An exact transcription of the lines from the one holding "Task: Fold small" to the end of the entries below, and nothing more, is the required answer. Please omit the pictures.

======== EXERCISE MATERIALS

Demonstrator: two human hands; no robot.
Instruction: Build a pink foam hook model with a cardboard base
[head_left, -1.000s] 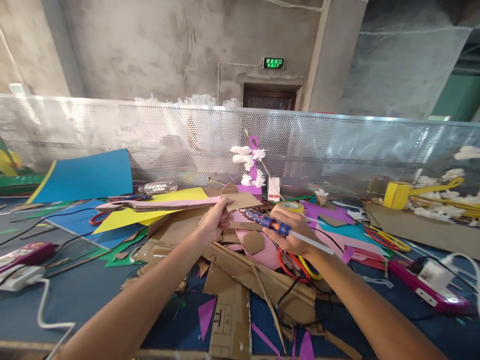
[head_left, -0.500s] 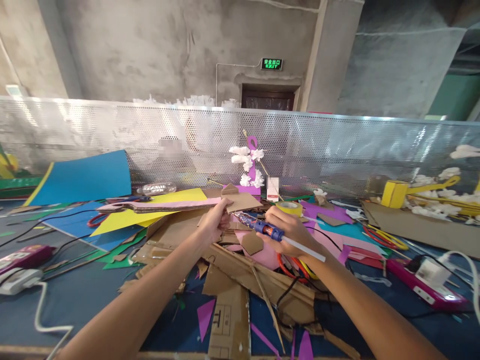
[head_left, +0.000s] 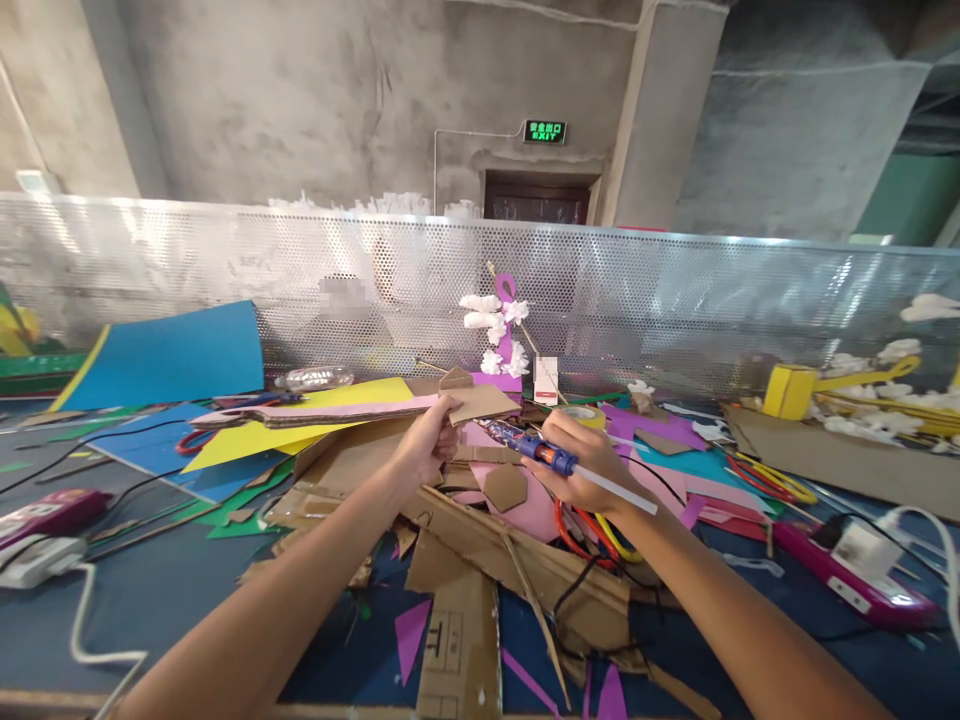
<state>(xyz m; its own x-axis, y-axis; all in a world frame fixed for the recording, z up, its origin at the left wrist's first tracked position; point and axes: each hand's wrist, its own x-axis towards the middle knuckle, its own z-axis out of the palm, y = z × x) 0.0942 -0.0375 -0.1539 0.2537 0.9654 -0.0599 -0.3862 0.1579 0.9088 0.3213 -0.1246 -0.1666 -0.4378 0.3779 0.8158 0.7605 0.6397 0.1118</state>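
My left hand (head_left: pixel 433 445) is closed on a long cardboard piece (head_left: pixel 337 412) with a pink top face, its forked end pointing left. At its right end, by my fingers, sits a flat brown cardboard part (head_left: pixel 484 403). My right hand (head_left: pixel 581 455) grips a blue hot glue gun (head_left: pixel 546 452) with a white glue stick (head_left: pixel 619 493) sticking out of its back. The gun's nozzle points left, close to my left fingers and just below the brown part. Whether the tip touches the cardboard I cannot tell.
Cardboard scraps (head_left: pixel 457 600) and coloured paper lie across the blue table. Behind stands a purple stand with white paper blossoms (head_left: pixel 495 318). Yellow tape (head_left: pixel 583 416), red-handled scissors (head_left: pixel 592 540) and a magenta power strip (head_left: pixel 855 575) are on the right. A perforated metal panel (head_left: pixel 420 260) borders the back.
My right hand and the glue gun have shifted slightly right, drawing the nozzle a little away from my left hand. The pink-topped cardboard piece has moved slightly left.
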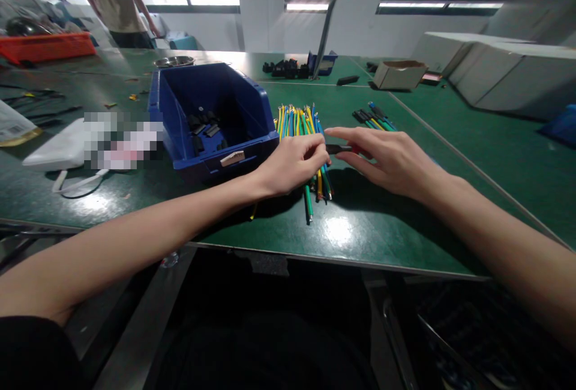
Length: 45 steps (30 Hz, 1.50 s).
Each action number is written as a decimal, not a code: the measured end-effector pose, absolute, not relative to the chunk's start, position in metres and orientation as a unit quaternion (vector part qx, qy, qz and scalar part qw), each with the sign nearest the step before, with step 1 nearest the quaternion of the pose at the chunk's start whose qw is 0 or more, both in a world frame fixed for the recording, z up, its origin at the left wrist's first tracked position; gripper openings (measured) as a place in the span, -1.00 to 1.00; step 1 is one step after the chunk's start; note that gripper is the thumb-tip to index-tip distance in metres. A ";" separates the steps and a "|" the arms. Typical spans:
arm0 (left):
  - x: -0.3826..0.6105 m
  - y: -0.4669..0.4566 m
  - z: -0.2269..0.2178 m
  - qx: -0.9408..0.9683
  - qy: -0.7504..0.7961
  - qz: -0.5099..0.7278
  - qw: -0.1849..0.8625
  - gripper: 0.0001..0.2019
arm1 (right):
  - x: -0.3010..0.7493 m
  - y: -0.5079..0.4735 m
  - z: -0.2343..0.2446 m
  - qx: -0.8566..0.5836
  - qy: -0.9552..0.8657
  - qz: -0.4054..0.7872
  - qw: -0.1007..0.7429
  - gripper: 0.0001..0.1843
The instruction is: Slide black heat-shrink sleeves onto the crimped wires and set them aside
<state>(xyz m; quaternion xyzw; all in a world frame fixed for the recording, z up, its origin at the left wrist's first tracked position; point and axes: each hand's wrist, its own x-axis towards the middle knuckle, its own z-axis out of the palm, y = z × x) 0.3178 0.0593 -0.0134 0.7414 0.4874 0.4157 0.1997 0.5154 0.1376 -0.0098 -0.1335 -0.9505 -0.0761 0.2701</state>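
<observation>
Over the near part of the table my left hand (pixel 294 161) is closed, its thumb and fingertips pinched at the left end of a small black plastic piece (pixel 336 149). My right hand (pixel 390 156) holds the other end between thumb and fingers, with a bit of red showing inside its grip. How far the piece reaches into each hand is hidden. Beneath and behind my left hand lies a bundle of yellow, green and blue wires (pixel 297 120) with metal ends. One green wire (pixel 308 203) sticks out toward the table's front edge.
A blue bin (pixel 216 153) with black plastic pieces inside stands left of the wires. Behind my right hand lie wires with black ends (pixel 374 117). A small cardboard box (pixel 399 75), white boxes (pixel 517 78) and a red crate (pixel 47 47) are farther off. A person (pixel 110 0) stands back left.
</observation>
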 end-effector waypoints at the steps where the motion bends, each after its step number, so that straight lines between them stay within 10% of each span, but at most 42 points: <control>1: 0.318 0.059 -0.014 0.750 0.486 0.400 0.204 -0.73 | 0.516 0.138 -0.011 -0.128 -0.954 -0.079 0.261 -0.66; 37: 0.320 0.058 -0.016 0.744 0.464 0.435 0.206 -0.70 | 0.516 0.140 -0.012 -0.162 -0.948 -0.135 0.237 -0.74; 45: 0.317 0.069 -0.022 0.650 0.477 0.492 0.328 -0.70 | 0.512 0.135 -0.012 -0.133 -0.969 -0.055 0.203 -0.48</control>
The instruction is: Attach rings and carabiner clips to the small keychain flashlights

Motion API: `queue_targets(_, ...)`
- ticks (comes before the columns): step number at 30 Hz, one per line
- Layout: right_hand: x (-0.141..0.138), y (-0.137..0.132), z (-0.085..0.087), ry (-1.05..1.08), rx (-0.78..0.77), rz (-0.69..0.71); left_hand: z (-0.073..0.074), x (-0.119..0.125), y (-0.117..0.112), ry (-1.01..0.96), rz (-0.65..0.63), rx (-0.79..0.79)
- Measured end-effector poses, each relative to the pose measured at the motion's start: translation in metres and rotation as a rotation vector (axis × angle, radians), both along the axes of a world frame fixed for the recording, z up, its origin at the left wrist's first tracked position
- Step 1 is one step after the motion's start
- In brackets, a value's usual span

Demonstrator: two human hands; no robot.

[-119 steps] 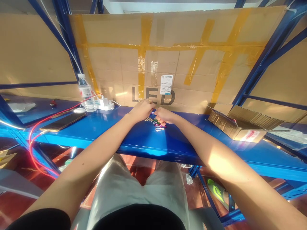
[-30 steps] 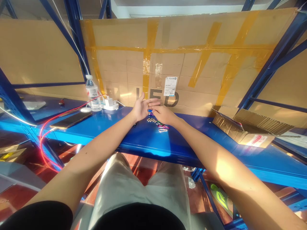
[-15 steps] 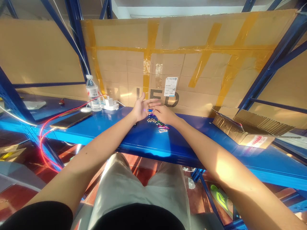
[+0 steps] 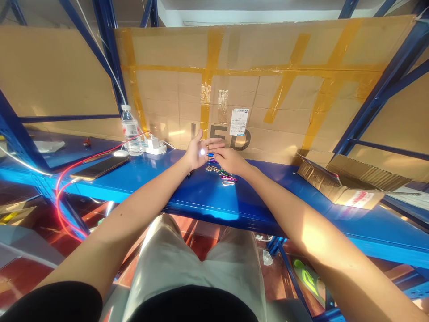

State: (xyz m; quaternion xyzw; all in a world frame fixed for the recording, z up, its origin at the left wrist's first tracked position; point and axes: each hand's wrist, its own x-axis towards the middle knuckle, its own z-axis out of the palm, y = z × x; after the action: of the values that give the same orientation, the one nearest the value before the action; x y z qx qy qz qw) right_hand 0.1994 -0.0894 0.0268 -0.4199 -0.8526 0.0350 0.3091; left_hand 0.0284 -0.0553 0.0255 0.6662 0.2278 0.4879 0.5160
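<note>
My right hand [image 4: 232,160] is closed around a small blue flashlight [image 4: 210,155], its front end sticking out to the left. A bright white spot of light falls on the palm of my left hand [image 4: 194,151], which is open with the fingers stretched out towards the right. Beneath the hands, on the blue shelf top [image 4: 201,199], lie several small brassy metal pieces [image 4: 212,168]. Beside them, partly under my right hand, are coloured metal pieces and a silvery carabiner-like clip [image 4: 228,183]. A small dark object [image 4: 190,174] shows below my left wrist.
To the left stand a water bottle [image 4: 131,129] and a white power adapter [image 4: 153,145]. A phone [image 4: 100,167] lies there with a red cable [image 4: 83,160]. An open cardboard box [image 4: 338,188] sits on the right. Taped cardboard [image 4: 268,53] walls off the back.
The light on my left palm has gone from a faint violet spot to a bright white one. Both hands hold nearly the same position.
</note>
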Motion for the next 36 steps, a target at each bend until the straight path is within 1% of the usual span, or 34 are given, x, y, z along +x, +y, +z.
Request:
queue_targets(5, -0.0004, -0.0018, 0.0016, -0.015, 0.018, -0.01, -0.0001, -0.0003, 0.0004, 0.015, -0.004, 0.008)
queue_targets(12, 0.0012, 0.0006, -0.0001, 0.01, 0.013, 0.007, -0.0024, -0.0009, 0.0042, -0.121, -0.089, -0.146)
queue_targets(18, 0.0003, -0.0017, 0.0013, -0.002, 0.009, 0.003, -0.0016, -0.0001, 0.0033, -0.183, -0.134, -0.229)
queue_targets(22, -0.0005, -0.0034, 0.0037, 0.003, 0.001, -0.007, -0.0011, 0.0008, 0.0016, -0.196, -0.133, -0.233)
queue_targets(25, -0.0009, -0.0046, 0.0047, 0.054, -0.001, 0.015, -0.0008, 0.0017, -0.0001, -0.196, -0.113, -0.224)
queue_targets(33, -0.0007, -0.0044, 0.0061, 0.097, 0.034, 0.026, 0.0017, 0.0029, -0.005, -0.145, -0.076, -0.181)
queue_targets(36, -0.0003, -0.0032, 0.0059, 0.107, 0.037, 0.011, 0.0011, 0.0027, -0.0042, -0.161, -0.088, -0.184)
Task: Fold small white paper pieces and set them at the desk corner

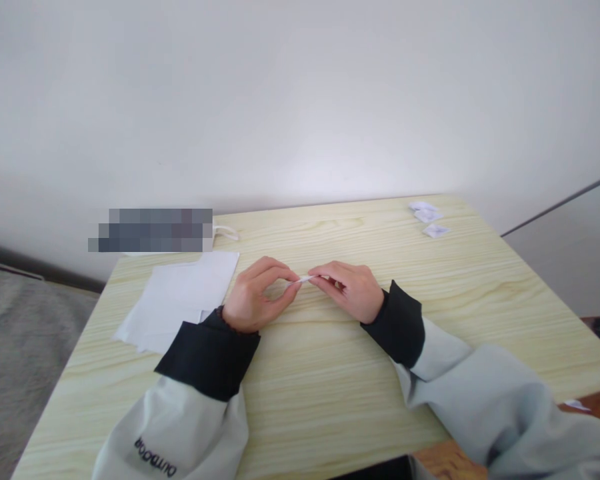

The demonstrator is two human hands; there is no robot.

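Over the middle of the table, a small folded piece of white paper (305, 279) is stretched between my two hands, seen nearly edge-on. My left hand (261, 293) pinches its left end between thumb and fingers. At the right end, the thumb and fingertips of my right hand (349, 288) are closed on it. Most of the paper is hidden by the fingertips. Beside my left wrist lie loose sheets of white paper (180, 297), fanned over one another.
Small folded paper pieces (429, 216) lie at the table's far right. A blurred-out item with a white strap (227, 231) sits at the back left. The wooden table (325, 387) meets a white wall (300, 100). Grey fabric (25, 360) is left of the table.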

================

▸ **ANSWER**
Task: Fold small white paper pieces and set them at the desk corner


The demonstrator is two human hands; there is no robot.

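Over the middle of the table, a small folded piece of white paper (305, 279) is stretched between my two hands, seen nearly edge-on. My left hand (261, 293) pinches its left end between thumb and fingers. At the right end, the thumb and fingertips of my right hand (349, 288) are closed on it. Most of the paper is hidden by the fingertips. Beside my left wrist lie loose sheets of white paper (180, 297), fanned over one another.
Small folded paper pieces (429, 216) lie at the table's far right. A blurred-out item with a white strap (227, 231) sits at the back left. The wooden table (325, 387) meets a white wall (300, 100). Grey fabric (25, 360) is left of the table.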

Nothing remains to add to the answer.